National Society of Film Critics Loves Amour

National Society of Film Critics is the last of the three big critics' groups to announce their annual winners and they have followed LAFCA's footsteps in giving their top prize to Michael Haneke's Amour. It's yet more fuel in the film's fire as Sony Pictures Classics awaits the Academy's nominations on Thursday, though with the voting deadline already passed, this prestigious honour will have no persuasive power on Academy voters.

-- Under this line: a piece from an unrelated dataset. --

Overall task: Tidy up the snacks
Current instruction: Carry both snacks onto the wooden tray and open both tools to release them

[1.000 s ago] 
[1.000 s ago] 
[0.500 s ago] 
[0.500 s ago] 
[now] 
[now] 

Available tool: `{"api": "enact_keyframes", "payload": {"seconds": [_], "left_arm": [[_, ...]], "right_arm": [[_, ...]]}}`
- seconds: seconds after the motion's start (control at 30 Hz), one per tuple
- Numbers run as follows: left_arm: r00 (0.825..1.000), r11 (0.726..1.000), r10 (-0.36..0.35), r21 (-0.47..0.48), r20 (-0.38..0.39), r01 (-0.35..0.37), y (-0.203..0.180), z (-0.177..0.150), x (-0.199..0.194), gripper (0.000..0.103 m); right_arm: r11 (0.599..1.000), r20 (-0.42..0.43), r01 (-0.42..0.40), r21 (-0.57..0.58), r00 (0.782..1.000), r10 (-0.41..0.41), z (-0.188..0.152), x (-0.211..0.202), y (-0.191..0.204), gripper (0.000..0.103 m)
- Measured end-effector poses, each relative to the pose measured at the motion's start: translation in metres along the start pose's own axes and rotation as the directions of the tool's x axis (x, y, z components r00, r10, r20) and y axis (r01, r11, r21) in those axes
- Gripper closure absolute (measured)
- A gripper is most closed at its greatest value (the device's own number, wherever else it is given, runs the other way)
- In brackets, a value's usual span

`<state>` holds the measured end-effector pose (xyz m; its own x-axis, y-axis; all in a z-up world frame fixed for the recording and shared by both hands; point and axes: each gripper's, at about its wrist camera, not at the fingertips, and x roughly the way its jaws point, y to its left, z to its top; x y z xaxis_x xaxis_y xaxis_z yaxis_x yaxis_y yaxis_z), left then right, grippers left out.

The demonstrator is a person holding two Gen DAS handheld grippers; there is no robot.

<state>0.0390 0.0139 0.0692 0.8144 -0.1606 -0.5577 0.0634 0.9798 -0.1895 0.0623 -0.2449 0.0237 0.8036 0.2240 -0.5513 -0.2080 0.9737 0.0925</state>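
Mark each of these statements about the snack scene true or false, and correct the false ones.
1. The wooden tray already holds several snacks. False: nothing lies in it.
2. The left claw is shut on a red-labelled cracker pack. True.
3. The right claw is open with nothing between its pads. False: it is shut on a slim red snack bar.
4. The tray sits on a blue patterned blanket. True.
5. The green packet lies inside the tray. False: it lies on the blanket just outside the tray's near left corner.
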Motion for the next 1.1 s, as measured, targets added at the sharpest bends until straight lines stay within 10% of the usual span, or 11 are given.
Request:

As with LAFCA,  Paul Thomas Anderson's The Master came in second in the top category, but this wasn't the only place where NSFC agreed with their Los Angeles counterparts. Emmanuelle Riva and Amy Adams also topped the lead and supporting actress categories, respectively.

Daniel Day-Lewis and Matthew McConaughey were the winners in the male acting categories. McConaughey, whose award was shared for Magic Mike and Bernie, has been a critical favourite all season - he won NYFCC's prize for the same two films as well - and is still lurking right around the nomination zone despite missing out on SAG and Globe nominations.

In the nonfiction category The Gatekeepers just edged out This Is Not a Film to the top prize, ahead of a distant Searching For Sugar Man at third. Jafar Panahi's film also managed a citation for Best Experimental Film. Tony Kushner and Mihai Malaimare Jr. rounded out the winners with prizes in the screeplay and cinematography categories, respectively.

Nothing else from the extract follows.